--- MATERIAL PROVIDED ---
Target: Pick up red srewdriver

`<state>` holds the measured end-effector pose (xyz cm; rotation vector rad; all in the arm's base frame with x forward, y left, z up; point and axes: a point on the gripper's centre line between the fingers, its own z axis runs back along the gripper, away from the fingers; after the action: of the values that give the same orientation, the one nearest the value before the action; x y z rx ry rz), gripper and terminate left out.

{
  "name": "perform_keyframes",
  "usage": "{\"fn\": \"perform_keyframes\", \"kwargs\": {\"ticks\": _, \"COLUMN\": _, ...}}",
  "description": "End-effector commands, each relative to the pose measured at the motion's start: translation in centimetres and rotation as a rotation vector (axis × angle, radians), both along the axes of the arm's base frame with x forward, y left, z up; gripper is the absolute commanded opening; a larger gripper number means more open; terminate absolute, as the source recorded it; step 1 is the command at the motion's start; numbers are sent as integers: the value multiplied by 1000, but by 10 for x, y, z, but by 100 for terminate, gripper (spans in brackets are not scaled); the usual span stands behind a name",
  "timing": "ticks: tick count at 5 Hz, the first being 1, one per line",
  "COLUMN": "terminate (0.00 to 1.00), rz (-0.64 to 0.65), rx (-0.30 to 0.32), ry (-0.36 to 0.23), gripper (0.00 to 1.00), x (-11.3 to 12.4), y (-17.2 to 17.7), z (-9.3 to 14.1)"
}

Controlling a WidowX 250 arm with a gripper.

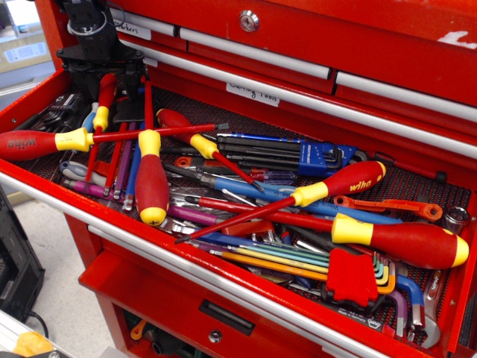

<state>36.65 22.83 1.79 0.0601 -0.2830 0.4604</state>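
- The long red screwdriver lettered "wiha" lies at the far left of the open red metal tool-chest drawer, its yellow collar leading into a thin red shaft that runs right across other tools.
- The black gripper reaches down from the upper left into the drawer's back corner; its fingers stand on either side of the handle top of the small slim red screwdriver with yellow collar, parted, though whether they touch it I cannot tell.
- That small screwdriver lies tilted, handle toward the back, its thin red shaft pointing forward over purple and blue tools.
- Just right, the fat glossy red-handled screwdriver with yellow butt points to the drawer front.
- Further right sit a blue hex-key set and a red folding hex-key holder on dark mesh liner.
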Motion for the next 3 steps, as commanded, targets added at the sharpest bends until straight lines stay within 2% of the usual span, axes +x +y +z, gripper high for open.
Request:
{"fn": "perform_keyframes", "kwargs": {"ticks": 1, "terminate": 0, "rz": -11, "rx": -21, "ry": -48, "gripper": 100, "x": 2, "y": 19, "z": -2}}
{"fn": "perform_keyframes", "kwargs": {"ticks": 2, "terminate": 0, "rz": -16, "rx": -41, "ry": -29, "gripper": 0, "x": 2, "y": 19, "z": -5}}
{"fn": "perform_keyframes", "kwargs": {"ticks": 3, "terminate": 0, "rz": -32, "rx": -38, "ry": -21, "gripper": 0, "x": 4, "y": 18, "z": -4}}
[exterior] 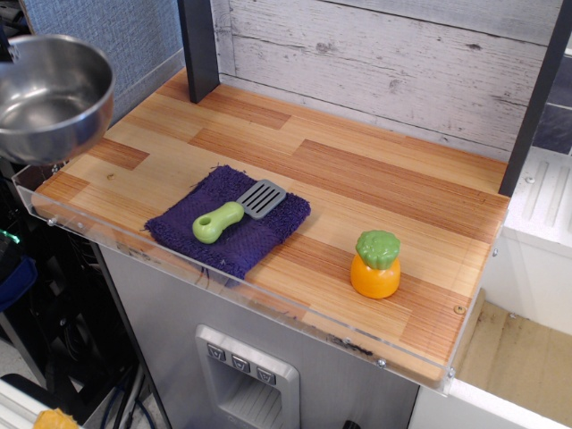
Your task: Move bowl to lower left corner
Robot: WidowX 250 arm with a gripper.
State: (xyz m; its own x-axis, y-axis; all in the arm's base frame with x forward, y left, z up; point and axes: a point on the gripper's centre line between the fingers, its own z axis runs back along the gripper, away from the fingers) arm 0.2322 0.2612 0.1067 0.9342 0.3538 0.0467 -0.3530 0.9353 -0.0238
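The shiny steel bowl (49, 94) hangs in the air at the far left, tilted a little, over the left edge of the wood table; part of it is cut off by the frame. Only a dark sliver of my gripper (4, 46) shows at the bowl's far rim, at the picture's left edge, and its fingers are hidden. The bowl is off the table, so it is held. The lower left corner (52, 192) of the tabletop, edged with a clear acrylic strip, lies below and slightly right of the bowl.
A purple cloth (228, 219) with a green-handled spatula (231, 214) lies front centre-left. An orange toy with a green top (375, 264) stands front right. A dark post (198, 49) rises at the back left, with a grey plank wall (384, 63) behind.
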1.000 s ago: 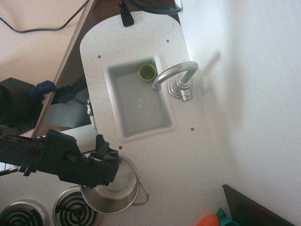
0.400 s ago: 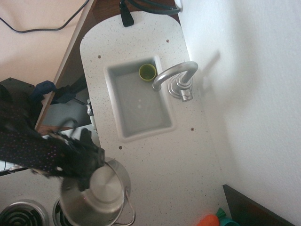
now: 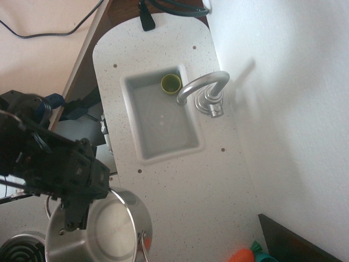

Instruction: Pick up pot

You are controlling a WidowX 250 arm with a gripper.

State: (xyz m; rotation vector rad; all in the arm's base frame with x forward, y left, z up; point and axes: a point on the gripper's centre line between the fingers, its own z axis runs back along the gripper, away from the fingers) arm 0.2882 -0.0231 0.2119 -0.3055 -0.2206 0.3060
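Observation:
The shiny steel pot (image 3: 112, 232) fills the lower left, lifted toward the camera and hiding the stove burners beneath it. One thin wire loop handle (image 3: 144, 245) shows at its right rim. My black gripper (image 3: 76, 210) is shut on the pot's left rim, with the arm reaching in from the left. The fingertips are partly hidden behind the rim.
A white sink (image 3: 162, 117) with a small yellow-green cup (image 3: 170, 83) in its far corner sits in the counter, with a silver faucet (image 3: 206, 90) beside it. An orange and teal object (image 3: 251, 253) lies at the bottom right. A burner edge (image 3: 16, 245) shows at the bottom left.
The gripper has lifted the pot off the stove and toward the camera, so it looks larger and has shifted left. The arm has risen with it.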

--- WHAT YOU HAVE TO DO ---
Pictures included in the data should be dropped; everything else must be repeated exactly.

--- SOLVED PROBLEM ---
Target: Pick up red srewdriver

`<state>` holds the measured end-effector pose (xyz cm; rotation vector rad; all in the arm's base frame with x forward, y left, z up; point and axes: a point on the gripper's centre line between the fingers, its own z axis runs back along the gripper, away from the fingers; after the action: of the values that give the same orientation, the one nearest the value before the action; x y z rx ry rz), gripper and terminate left out.

{
  "name": "perform_keyframes",
  "usage": "{\"fn\": \"perform_keyframes\", \"kwargs\": {\"ticks\": _, \"COLUMN\": _, ...}}",
  "description": "End-effector commands, each relative to the pose measured at the motion's start: translation in centimetres and rotation as a rotation vector (axis × angle, radians), both along the axes of the arm's base frame with x forward, y left, z up; gripper is the absolute commanded opening; a larger gripper number means more open; terminate absolute, as the source recorded it; step 1 is the command at the motion's start; numbers are sent as integers: the value multiplied by 1000, but by 10 for x, y, z, but by 100 for terminate, gripper (spans in brackets are not scaled); the usual span stands behind a name",
  "timing": "ticks: tick count at 5 Hz, the first being 1, one per line",
  "COLUMN": "terminate (0.00 to 1.00), rz (-0.64 to 0.65), rx (-0.30 to 0.32), ry (-0.36 to 0.23), gripper (0.00 to 1.00), x (-11.3 to 12.4), y (-17.2 to 17.7), z (-9.3 to 14.1)"
}

Controlling a WidowX 250 arm with a gripper.


<state>36.65 22.83 1.79 0.0601 -0.2830 0.4604</state>
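- The long red screwdriver lettered "wiha" lies at the far left of the open red metal tool-chest drawer, its yellow collar leading into a thin red shaft that runs right across other tools.
- The black gripper reaches down from the upper left into the drawer's back corner; its fingers stand on either side of the handle top of the small slim red screwdriver with yellow collar, parted, though whether they touch it I cannot tell.
- That small screwdriver lies tilted, handle toward the back, its thin red shaft pointing forward over purple and blue tools.
- Just right, the fat glossy red-handled screwdriver with yellow butt points to the drawer front.
- Further right sit a blue hex-key set and a red folding hex-key holder on dark mesh liner.
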Motion for the next 3 steps, as commanded, targets added at the sharpest bends until straight lines stay within 2% of the usual span, axes +x +y +z, gripper high for open.
Request:
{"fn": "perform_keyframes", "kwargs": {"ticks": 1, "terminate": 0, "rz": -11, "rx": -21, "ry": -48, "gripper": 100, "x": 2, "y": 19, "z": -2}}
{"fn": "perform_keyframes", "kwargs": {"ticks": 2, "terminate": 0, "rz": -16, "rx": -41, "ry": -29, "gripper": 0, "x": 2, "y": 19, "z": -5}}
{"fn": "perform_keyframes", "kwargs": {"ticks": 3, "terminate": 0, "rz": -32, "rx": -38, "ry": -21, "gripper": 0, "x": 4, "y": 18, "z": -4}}
[exterior] 
Your task: Move bowl to lower left corner
Robot: WidowX 250 arm with a gripper.
State: (xyz m; its own x-axis, y-axis; all in the arm's base frame with x forward, y left, z up; point and axes: a point on the gripper's centre line between the fingers, its own z axis runs back along the gripper, away from the fingers) arm 0.2322 0.2612 0.1067 0.9342 0.3538 0.0467 -0.3530 0.9353 -0.0238
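The shiny steel bowl (49, 94) hangs in the air at the far left, tilted a little, over the left edge of the wood table; part of it is cut off by the frame. Only a dark sliver of my gripper (4, 46) shows at the bowl's far rim, at the picture's left edge, and its fingers are hidden. The bowl is off the table, so it is held. The lower left corner (52, 192) of the tabletop, edged with a clear acrylic strip, lies below and slightly right of the bowl.
A purple cloth (228, 219) with a green-handled spatula (231, 214) lies front centre-left. An orange toy with a green top (375, 264) stands front right. A dark post (198, 49) rises at the back left, with a grey plank wall (384, 63) behind.
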1.000 s ago: 
0.400 s ago: 
now: 

Instruction: Pick up pot

You are controlling a WidowX 250 arm with a gripper.

State: (xyz m; rotation vector rad; all in the arm's base frame with x forward, y left, z up; point and axes: a point on the gripper's centre line between the fingers, its own z axis runs back along the gripper, away from the fingers) arm 0.2882 -0.0231 0.2119 -0.3055 -0.2206 0.3060
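Observation:
The shiny steel pot (image 3: 112, 232) fills the lower left, lifted toward the camera and hiding the stove burners beneath it. One thin wire loop handle (image 3: 144, 245) shows at its right rim. My black gripper (image 3: 76, 210) is shut on the pot's left rim, with the arm reaching in from the left. The fingertips are partly hidden behind the rim.
A white sink (image 3: 162, 117) with a small yellow-green cup (image 3: 170, 83) in its far corner sits in the counter, with a silver faucet (image 3: 206, 90) beside it. An orange and teal object (image 3: 251, 253) lies at the bottom right. A burner edge (image 3: 16, 245) shows at the bottom left.
The gripper has lifted the pot off the stove and toward the camera, so it looks larger and has shifted left. The arm has risen with it.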

Nothing more belongs to this exercise.